═══ STORED DATA

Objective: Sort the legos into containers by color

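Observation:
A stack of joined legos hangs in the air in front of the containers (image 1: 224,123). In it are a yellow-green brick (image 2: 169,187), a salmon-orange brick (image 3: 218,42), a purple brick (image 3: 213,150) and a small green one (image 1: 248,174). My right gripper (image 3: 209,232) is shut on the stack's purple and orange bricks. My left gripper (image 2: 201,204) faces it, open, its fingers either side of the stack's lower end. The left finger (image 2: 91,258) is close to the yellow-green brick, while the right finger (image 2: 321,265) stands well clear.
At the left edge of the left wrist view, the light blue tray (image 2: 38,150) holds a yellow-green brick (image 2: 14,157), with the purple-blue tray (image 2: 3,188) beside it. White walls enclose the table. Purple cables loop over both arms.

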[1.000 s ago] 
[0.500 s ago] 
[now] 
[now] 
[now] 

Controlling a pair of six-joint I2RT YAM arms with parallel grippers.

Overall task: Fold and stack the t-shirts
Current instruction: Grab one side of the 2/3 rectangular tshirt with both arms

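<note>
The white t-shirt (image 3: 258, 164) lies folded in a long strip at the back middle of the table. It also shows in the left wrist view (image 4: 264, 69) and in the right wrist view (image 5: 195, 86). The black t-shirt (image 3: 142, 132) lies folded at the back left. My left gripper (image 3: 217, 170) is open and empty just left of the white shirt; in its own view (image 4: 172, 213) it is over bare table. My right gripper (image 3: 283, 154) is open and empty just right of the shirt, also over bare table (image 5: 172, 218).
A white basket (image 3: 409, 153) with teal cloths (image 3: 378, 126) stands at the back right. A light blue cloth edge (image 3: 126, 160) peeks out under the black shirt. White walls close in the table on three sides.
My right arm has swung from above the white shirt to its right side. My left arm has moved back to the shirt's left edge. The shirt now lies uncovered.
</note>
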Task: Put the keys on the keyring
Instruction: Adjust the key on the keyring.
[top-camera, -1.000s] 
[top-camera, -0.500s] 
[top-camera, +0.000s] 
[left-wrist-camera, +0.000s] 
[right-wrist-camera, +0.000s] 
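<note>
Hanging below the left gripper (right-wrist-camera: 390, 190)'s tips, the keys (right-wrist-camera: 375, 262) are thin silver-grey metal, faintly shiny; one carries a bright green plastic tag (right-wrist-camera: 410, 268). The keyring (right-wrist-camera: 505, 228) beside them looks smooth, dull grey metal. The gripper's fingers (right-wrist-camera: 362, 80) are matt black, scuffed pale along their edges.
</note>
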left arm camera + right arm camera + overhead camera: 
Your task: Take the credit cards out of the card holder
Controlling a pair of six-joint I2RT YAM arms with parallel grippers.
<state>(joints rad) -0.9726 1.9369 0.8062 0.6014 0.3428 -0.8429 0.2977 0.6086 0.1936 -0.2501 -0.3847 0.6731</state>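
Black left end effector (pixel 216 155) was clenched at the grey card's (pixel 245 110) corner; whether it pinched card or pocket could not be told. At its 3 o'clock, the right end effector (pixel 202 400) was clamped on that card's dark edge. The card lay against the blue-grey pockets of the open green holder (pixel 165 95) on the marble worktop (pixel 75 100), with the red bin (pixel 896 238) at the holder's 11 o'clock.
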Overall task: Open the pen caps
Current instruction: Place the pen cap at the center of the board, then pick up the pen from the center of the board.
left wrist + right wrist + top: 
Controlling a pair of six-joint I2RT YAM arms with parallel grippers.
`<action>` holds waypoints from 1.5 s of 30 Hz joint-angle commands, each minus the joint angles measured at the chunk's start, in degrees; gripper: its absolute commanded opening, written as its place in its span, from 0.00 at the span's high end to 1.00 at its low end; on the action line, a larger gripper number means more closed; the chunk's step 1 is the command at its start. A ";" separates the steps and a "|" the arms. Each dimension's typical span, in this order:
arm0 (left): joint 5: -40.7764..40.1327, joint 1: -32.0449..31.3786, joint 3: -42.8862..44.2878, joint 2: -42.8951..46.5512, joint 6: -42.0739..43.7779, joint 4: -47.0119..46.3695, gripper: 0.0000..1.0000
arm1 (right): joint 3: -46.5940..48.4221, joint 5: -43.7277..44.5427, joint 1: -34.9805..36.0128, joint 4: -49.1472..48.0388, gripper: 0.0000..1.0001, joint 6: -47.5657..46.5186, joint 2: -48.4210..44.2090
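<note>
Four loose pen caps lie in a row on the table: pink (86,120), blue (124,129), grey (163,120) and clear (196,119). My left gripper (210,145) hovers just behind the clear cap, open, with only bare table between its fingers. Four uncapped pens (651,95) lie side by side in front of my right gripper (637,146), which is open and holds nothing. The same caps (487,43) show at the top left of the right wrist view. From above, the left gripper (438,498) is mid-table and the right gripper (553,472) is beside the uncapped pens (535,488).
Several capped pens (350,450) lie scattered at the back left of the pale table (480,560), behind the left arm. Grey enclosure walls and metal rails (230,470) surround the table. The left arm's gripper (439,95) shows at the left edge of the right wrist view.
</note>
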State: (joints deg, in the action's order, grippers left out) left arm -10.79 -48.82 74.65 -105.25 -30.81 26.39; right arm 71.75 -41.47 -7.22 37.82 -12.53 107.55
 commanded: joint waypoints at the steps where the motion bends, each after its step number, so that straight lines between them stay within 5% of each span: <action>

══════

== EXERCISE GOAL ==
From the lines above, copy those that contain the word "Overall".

== COMPLETED EXERCISE ==
Overall task: Fold and stack the t-shirts
Overall task: Open the pen caps

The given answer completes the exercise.